I foreground all of this to underscore that there is a neurological difference, or a spectrum of neurology, that must be attended to. The movement for neurodiversity is not interested in homogenizing experience. We are different and we require different accommodations. On the other hand, my interest is not in the neural per se, which I find quickly loses its usefulness in such discussions, particularly in the ways it can be taken up in the humanities and the social sciences as an explanatory category. The neurological is only one point of departure for the question of autistic perception, and of autism more broadly.

So I would say that the concept of the neuropolitical is not particularly interesting to me. I want to support the movement for neurodiversity because I find it exciting and deeply important in its foregrounding of complexity as the baseline. And I want to think about the ways in which an engagement with neurodiversity affects how we think of the political and how we effect change. The political emphasis here is less on neurology than on the question of how normative modes of being subsumed under the unspoken category of the neurotypical organize experience, and how an engagement with neurodiversity changes the questions we ask and the actions we support.

Neurotypicality is a grounding narrative of exclusion. The neurotypical is the category to which our education systems aspire. It is the category to which our ideas of the nuclear family aspire. And, it is the category on which the concept of the citizen (and by extension participation in the nation-state and the wider global economy) is based.

In the context of education, which is the one I am most knowledgeable about, the mechanisms for upholding the neurotypical standard are everywhere in force. Every classroom that penalizes students for distributed modes of attention organizes learning according to a neurotypical norm. Every classroom that sees the moving body as the distracted body is organized according to a neurotypical norm. Every classroom that teaches predominantly for one mode of perception is organizing its learning according to a norm. Every classroom that knows in advance what knowledge looks and sounds like is working to a norm.

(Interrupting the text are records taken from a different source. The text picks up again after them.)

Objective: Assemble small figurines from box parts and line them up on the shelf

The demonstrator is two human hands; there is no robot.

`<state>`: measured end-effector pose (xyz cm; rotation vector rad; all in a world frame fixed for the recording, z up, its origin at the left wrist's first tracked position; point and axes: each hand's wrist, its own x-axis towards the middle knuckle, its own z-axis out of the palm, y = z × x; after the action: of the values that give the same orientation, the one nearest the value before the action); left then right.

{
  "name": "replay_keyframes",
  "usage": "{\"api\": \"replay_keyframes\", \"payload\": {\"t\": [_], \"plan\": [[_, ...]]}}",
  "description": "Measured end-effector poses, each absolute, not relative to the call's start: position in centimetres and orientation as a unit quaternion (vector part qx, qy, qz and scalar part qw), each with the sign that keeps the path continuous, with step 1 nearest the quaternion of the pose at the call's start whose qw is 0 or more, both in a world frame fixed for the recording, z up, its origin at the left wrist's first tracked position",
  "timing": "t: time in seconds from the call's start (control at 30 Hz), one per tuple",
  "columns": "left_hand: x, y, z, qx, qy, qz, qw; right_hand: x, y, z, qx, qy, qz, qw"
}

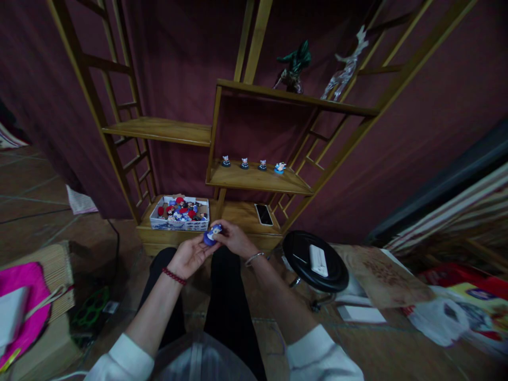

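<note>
A small blue-and-white figurine (212, 234) on a round blue base is between my two hands, above my knees. My left hand (189, 258) is palm up, its thumb and fingers at the base. From the other side my right hand (237, 241) grips the figurine's upper part with thumb and fingers. Just beyond stands a box (180, 225) filled with several small figurines in red, blue and white. On the middle shelf (257, 181) three similar small figurines (245, 163) and a light-blue one (280, 168) stand in a row.
A phone (264, 214) lies on the low shelf. A dark green statue (296, 66) and a silvery deer-like statue (346, 69) occupy the top shelf. At right, a black round stool (301, 254) carries a white object (318, 260). A pink cloth (29, 296) is at left.
</note>
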<state>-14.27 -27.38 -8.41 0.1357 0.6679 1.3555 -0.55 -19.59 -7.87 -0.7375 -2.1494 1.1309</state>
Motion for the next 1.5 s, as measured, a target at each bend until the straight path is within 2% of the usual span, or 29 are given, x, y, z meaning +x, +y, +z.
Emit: {"api": "replay_keyframes", "payload": {"t": [0.17, 0.33, 0.83, 1.5], "plan": [[-14.0, -27.5, -8.0, 0.054, 0.314, 0.617, 0.720, -0.7, -20.6, -7.1, -0.313, -0.836, 0.349, 0.285], [-14.0, -27.6, -7.6, 0.043, 0.324, 0.620, 0.714, -1.1, -21.3, -6.8, -0.335, -0.837, 0.320, 0.291], [-14.4, -28.0, -7.3, 0.058, 0.305, 0.626, 0.715, -1.3, -20.7, -7.3, -0.328, -0.804, 0.393, 0.302], [-14.0, -28.7, -6.6, 0.061, 0.329, 0.638, 0.693, -1.9, -22.6, -6.2, -0.378, -0.832, 0.283, 0.290]]}}
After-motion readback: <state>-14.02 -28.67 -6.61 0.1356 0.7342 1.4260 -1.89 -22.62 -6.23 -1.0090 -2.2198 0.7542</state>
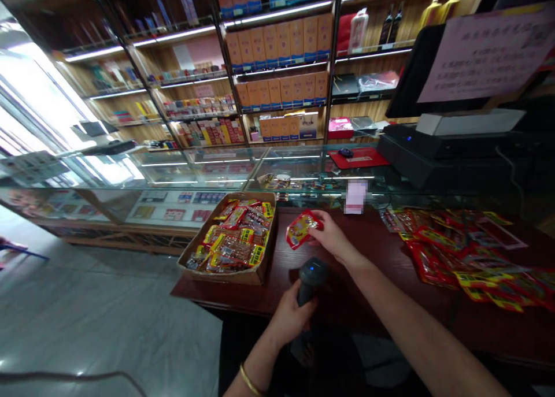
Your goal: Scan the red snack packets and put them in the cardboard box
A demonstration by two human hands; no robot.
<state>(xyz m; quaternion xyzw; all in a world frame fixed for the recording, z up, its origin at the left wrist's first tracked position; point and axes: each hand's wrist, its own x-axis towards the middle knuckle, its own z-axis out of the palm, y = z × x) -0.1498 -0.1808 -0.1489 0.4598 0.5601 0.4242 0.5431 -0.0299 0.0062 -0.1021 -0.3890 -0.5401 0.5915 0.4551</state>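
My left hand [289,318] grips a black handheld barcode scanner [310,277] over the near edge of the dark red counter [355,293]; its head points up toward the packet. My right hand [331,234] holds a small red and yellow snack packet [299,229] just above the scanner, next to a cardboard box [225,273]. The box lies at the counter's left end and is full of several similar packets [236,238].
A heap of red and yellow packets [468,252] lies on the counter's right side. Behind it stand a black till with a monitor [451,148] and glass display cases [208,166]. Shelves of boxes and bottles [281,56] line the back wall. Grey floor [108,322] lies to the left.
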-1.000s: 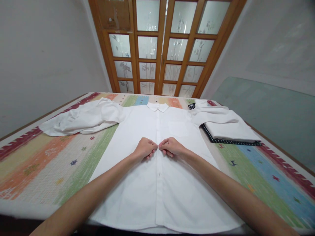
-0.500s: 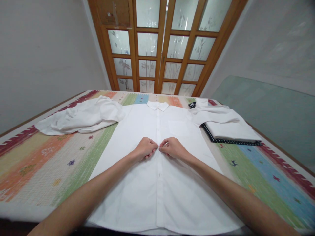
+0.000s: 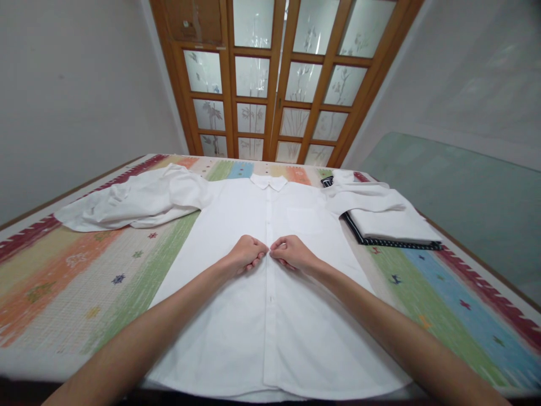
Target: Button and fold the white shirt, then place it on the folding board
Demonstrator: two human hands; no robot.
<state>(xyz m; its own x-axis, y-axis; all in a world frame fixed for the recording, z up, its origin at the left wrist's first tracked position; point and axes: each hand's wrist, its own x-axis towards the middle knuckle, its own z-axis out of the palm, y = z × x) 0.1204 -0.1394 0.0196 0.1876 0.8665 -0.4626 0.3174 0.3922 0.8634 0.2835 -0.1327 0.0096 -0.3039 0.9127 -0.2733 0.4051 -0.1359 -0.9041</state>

Intelligence, understood as the performance of a certain kind of knowledge acquisition and presentation, is built on the scaffold of neurotypicality as the unspoken norm. To speak of the normative tendencies of education is not new. My concern is with what remains largely unspoken in that conversation. Having “special needs” classrooms upholds neurotypicality, for instance, as the dominant model of existence. Drugging our children because of their attention deficit is upholding a neurotypical norm. Sending our black and indigenous children to juvenile detention centers in disproportionate numbers is upholding a neurotypical norm which takes, as neurotypicality always does, whiteness as the standard.

To engage with neurodiversity is to speak up about the extraordinary silence around neurotypicality and to acknowledge that we do not question ourselves enough as regards what kinds of bodies are welcomed and supported in education, and in social life more broadly. It is still far too rare that we discuss neurotypicality as that which frames our ways of knowing, of presenting ourselves, of being bodies in the world.

Source: Histories of Violence: Neurodiversity and the Policing of the Norm – Los Angeles Review of Books

“We’re advancing inclusive design now in Tech — which means that everyone’s individual identity and/or state will compete with each others’. Working collaboratively needs to become the norm.”